Jacob Vosmaer contact at jacobvosmaer.nl
Sun Nov 23 19:35:01 UTC 2014


Hi Dan,

Thanks for sharing! I run OmniOS v11 r151012 on a home NFS server that gets
turned on and off a lot; I was pretty consistently getting the nlockmgr
maintenance state just after boot.
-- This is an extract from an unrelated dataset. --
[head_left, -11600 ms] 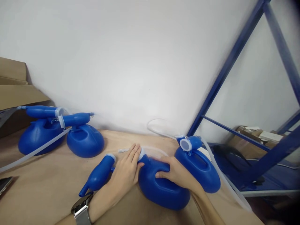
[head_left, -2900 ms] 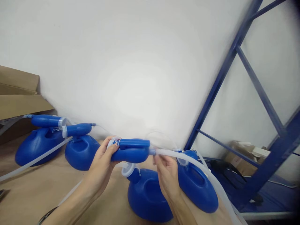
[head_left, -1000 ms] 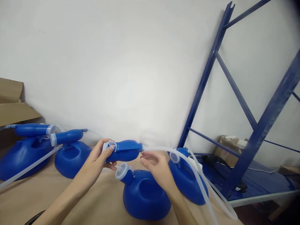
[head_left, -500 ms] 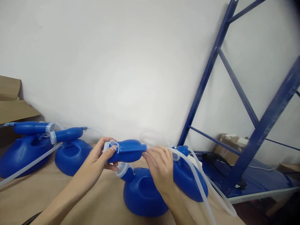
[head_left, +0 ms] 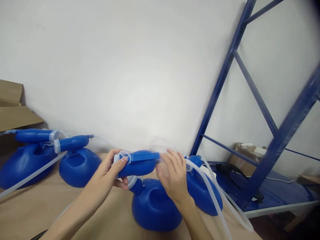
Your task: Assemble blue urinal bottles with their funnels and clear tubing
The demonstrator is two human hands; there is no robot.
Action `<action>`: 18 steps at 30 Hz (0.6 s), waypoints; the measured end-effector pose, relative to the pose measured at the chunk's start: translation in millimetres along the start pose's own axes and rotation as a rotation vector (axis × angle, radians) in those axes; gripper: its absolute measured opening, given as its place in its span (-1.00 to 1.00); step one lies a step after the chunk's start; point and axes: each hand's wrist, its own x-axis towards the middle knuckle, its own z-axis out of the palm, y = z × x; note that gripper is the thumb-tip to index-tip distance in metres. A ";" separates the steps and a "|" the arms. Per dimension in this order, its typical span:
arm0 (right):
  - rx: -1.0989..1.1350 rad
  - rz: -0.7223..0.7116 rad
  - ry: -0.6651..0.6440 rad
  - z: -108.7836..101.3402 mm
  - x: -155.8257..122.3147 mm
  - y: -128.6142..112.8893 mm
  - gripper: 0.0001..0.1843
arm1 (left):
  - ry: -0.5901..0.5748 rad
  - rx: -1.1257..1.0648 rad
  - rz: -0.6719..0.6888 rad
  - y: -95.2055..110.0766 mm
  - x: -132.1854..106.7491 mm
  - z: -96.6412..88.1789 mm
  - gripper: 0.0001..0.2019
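Observation:
My left hand [head_left: 110,170] is closed round the wide end of a blue plastic funnel piece [head_left: 138,162] with a clear cap ring, held level above the table. My right hand [head_left: 173,175] is at the funnel's narrow end, fingers pinched where a translucent tube [head_left: 212,196] joins it. The tube runs down to the right, off the table edge. Just below the funnel a blue flat-bodied jug [head_left: 155,206] lies on the brown table [head_left: 37,210], its open neck pointing up-left. A second blue jug [head_left: 205,196] lies behind my right hand.
Two more blue jugs [head_left: 80,165] with funnels and tubes on them stand at the far left by the white wall. Cardboard boxes [head_left: 12,110] are at the left edge. A blue metal rack frame [head_left: 250,93] stands on the right, with boxes and a cable behind it.
My right hand has come back from open palm to the funnel's narrow end and closed on the tube joint. My left hand keeps the funnel almost still.

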 end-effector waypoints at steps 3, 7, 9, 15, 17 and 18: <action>0.048 0.012 -0.097 -4.8 1.1 4.6 -0.69 | -0.024 -0.003 0.001 3.2 -0.3 -4.8 -0.49; -0.037 -0.023 -0.115 -8.5 1.5 3.5 -0.72 | -0.051 -0.010 -0.014 3.9 -2.8 -8.1 -0.53; -0.118 -0.067 -0.108 -8.4 1.7 1.8 -0.70 | -0.073 -0.013 -0.021 4.1 -4.5 -7.4 -0.53; -0.195 -0.153 -0.026 -2.1 1.0 1.1 -0.67 | -0.046 -0.006 -0.026 9.8 -10.8 2.4 -0.57; -0.192 -0.157 -0.015 0.3 0.4 1.2 -0.68 | -0.024 0.008 -0.027 10.7 -11.8 4.4 -0.58; -0.188 -0.154 -0.014 1.2 0.3 0.9 -0.69 | -0.022 0.015 -0.028 10.7 -11.6 4.3 -0.58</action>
I even went as far as to set the start
timeout to 10 minutes:

svccfg -s nlockmgr setprop \start/timeout_seconds=count: 600

And then I edited the /lib/svc/method/nlockmgr startup script to retry up
to 100 times:

diff --git a/nlockmgr b/nlockmgr
index 3a543d6..0b24bbc 100755
--- a/nlockmgr
+++ b/nlockmgr
@@ -61,4 +61,12 @@ then
        fi
 fi

-exec /usr/lib/nfs/lockd
+i=0
+while ! (echo "$0: starting lockd (attempt $i)"; /usr/lib/nfs/lockd) ; do
+  if [ $i -ge 100 ] ; then
+    exit 1
+  fi
+  i=$((i + 1))
+done
+
+exit 0

An ugly hack but at least it freed me from having to baby-sit the NFS
server after boot.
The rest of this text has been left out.